Medicine outperforms Surgery in citations

But while there is quite a bit more activity coming from Surgery than Medicine, the citations have traditionally favored the Medical journals.

When looking at average citations per journal, the Medicine category has almost doubled the rate of the Surgical journals, although in 2009 the variance is much less.

When we factor in the number of items published vs. the number of citations for each category, the discrepancy widens even more.   During all of the past 10 years, the subject category Medicine received on average more than double the number of citations per article the Surgery category did.

<Note:> Citations per article metric means # citations received in current year divided by # articles published in current year.

                   

  

 

 
 
 

 

 

Surgery outperforms Medicine in Cited Half-Life, while Medicine wins in Immediacy

Citation Longevity tells us how long citations remain relevant.  As we know, the majority of the scientific community, whether publishers, institutions or researchers, looks primarily at Impact Factor, which we will look at shortly.  But Impact Factor just covers a short period of time.Cited Half-Life of a journal tells us the median age of articles being cited.  A journal’s 2009 Cited Half-Life would be the median age of articles being cited in 2009.  (Note that ISI only tracks to a maximum Cited Half-Life of “10+ years”.)  In the case of Medicine vs Surgery, we see that Surgery has a slight historic edge, beating out Medicine by a range of 10-20%.  In 2009, Surgery had a 10% edge, with articles 7.2 years old or older receiving half of 2009’s cited references, while Medicine saw a Cited Half-Life of 6.5 years.

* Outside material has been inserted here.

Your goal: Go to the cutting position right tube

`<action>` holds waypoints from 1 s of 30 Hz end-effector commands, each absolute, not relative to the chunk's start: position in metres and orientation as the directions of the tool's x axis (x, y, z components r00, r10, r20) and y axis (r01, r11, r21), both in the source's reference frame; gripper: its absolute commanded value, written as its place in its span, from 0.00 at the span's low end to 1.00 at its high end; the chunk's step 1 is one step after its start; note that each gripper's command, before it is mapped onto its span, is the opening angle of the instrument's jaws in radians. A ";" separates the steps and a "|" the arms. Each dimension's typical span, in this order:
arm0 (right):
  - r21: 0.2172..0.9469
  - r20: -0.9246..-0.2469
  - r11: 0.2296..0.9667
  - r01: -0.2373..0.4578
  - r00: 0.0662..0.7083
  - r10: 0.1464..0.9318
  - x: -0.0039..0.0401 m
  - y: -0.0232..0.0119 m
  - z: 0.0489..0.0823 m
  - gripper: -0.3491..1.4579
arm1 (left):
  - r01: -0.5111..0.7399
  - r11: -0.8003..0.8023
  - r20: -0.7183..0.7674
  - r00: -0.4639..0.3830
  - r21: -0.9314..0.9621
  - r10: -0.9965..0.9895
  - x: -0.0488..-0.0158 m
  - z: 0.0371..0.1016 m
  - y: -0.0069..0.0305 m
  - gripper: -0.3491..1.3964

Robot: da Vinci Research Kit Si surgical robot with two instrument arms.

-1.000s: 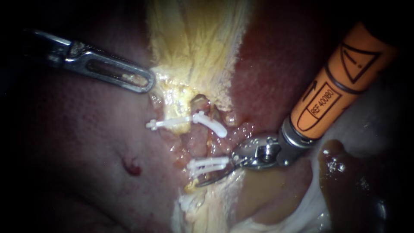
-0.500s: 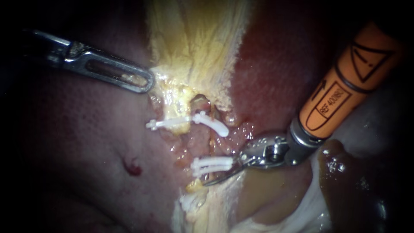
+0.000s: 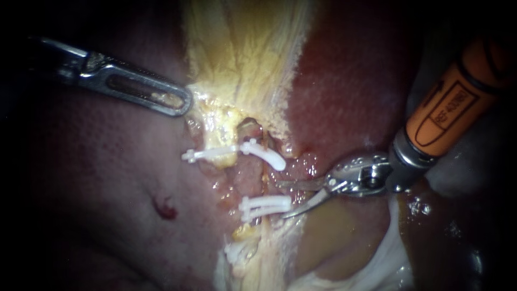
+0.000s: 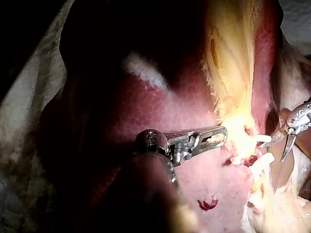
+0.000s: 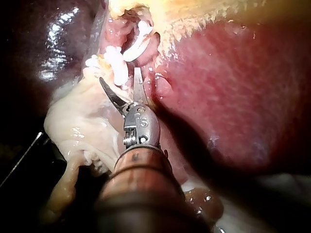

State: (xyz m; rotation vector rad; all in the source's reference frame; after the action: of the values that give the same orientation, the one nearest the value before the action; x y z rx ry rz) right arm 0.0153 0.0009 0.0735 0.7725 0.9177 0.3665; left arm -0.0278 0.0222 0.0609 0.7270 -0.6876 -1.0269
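Note:
In the endoscope view a pinkish tube (image 3: pixel 246 180) runs between an upper white clip (image 3: pixel 264 155) and a lower pair of white clips (image 3: pixel 264 206). My right instrument (image 3: pixel 280 200) has two thin blades standing open just right of the lower clips, the straight one level with the tube. The right wrist view shows the same open blades (image 5: pixel 119 75) just short of the clips (image 5: pixel 116 65). My left instrument (image 3: pixel 186 102) has slotted jaws shut on the edge of the yellowish gallbladder (image 3: pixel 242 54); they also show in the left wrist view (image 4: pixel 221 133).
Dark red liver (image 3: pixel 350 81) lies on both sides, with a small red mark (image 3: pixel 164 209) on its left lobe. Another clip (image 3: pixel 207 155) sits left of the tube and one more (image 3: pixel 234 252) lies below. Pale fatty tissue (image 3: pixel 377 264) sits under my right instrument.
My right instrument has drawn back to the right, its curved blade sliding out from under the lower clips, and both blades now show apart. The left instrument has held still.

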 end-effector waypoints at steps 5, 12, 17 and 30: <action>0.733 -0.570 0.680 0.031 0.573 0.589 0.0154 0.0010 0.0736 0.99 | 0.500 0.335 0.162 0.359 0.799 -0.919 -0.0278 0.0609 0.0222 0.00; 0.734 -0.573 0.678 0.029 0.562 0.596 0.0157 0.0014 0.0741 0.99 | 0.500 0.335 0.162 0.358 0.799 -0.919 -0.0278 0.0609 0.0222 0.00; 0.736 -0.577 0.676 0.031 0.550 0.603 0.0161 0.0015 0.0743 0.99 | 0.500 0.335 0.162 0.358 0.799 -0.919 -0.0278 0.0609 0.0222 0.00; 0.740 -0.583 0.672 0.032 0.528 0.618 0.0171 0.0018 0.0745 0.99 | 0.500 0.335 0.162 0.358 0.799 -0.920 -0.0279 0.0609 0.0222 0.00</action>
State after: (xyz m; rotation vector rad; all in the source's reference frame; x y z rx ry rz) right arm 0.0173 0.0018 0.0745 0.7751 0.9715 0.3986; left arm -0.0279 0.0222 0.0609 0.7270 -0.6879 -1.0267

The Immediacy Index shows us how quickly articles are being cited.  A journal’s 2009 Immediacy Index is the average number of citations a journal is receiving within year of publication.  And as we see from the above, Medicine routinely outperforms Surgery in Immediacy – at a rate of almost 4 to 1 in places.  In 2009, Medicine had almost a 3:1 advantage in Immediacy, with medical journals receiving an average of 0.75 citations per article in 2009, while surgical journals received an average of 0.27 citations per article.  So, essentially, 3 out of 4 medical articles published in 2009 received a citation in 2009, while only 1 out of 4 surgical articles received a citation in that same year.  And 2009 saw the least variance between the two categories.

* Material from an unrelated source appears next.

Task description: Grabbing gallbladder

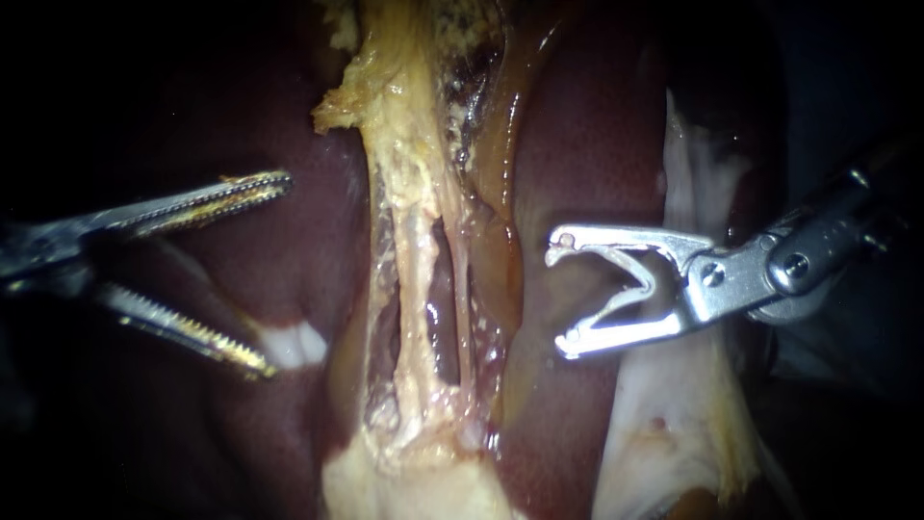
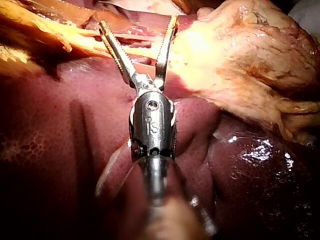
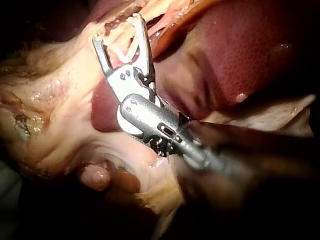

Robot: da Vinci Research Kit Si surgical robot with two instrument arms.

Medicine has a much larger range of Impact Factors than Surgery

 The Annals of Surgery is 2009’s Impact Factor winner for the Surgery category, with an Impact Factor of 7.900.  Other notables include AM J TRANSPLANT, BRIT J SURGERY and ENDOSCOPY in recent years.  But Medicine has routinely outperformed Surgery in area of Impact Factor, with 8 journals receiving a higher IF than Surgery’s 2009 winner.

With a 2009 Impact Factor of 47.050, the New England Journal of Medicine clearly has the highest Impact Factor, as it has for the past nine years.  NEJM is followed by LANCET and JAMA (the Journal of the American Medical Association) with respective Impact Factors of 30.758 and 28.899.  This means that for these three journals alone, during 2009 they received over 100 citations for every article published during 2007-2008.

It should come as no surprise that the Medicine category has a much higher average Impact Factor than the Surgery category as a whole.

Average journal IF has diverged over the years

While the two categories started the 21st Century reasonably close in terms of average IF, the two categories have seen a large divergence in the latter part of the decade.  Although the two finished reasonably close in 2009, with an average IF variance of 62%, the average Medicine IF in 2008 was double that of the average Surgery journal.

<Note:>  The Impact Factor is a generally accepted metric conveying influence within the scholarly community.  The Impact Factor shows how many citations occurred during a given year as compared with the total number of articles in the previous two years.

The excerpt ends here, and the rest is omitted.